:: The data ::
#####

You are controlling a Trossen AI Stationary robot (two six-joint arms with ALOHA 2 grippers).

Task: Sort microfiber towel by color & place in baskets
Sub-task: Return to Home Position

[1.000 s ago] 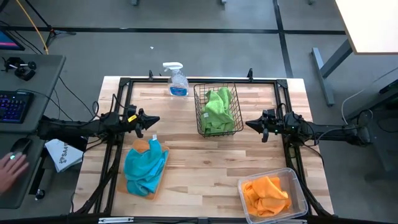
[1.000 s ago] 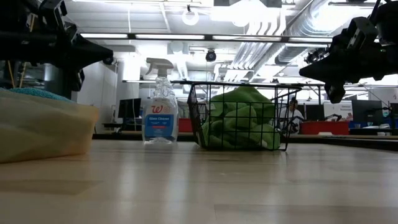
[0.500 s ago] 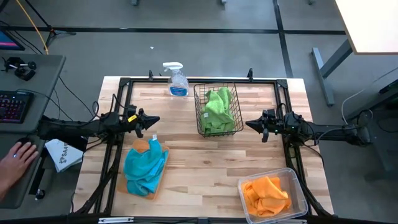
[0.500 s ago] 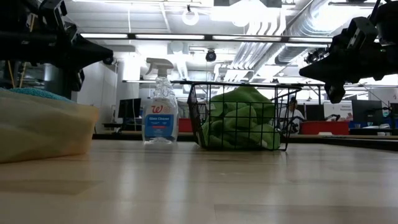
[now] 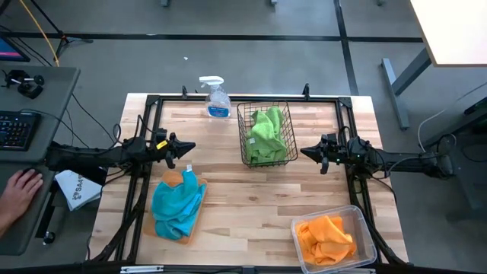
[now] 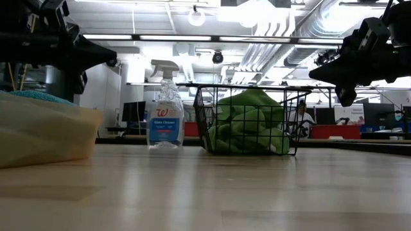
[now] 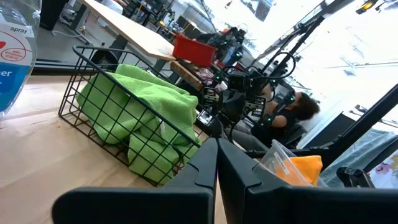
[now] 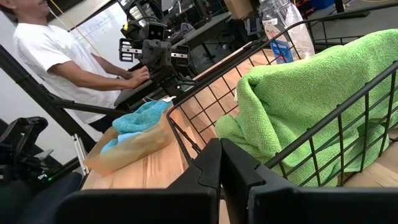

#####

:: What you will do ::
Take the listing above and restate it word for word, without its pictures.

:: Answer space ::
You are controlling a Trossen AI Stationary robot (two six-joint arms with ALOHA 2 grippers).

Task: Sort microfiber towel by color & place in baskets
Sub-task: Return to Home Position

[1.000 s ago] 
[1.000 s ago] 
[0.500 s ago] 
[0.500 s ago] 
[now] 
[now] 
[now] 
[now] 

The complete answer has been given.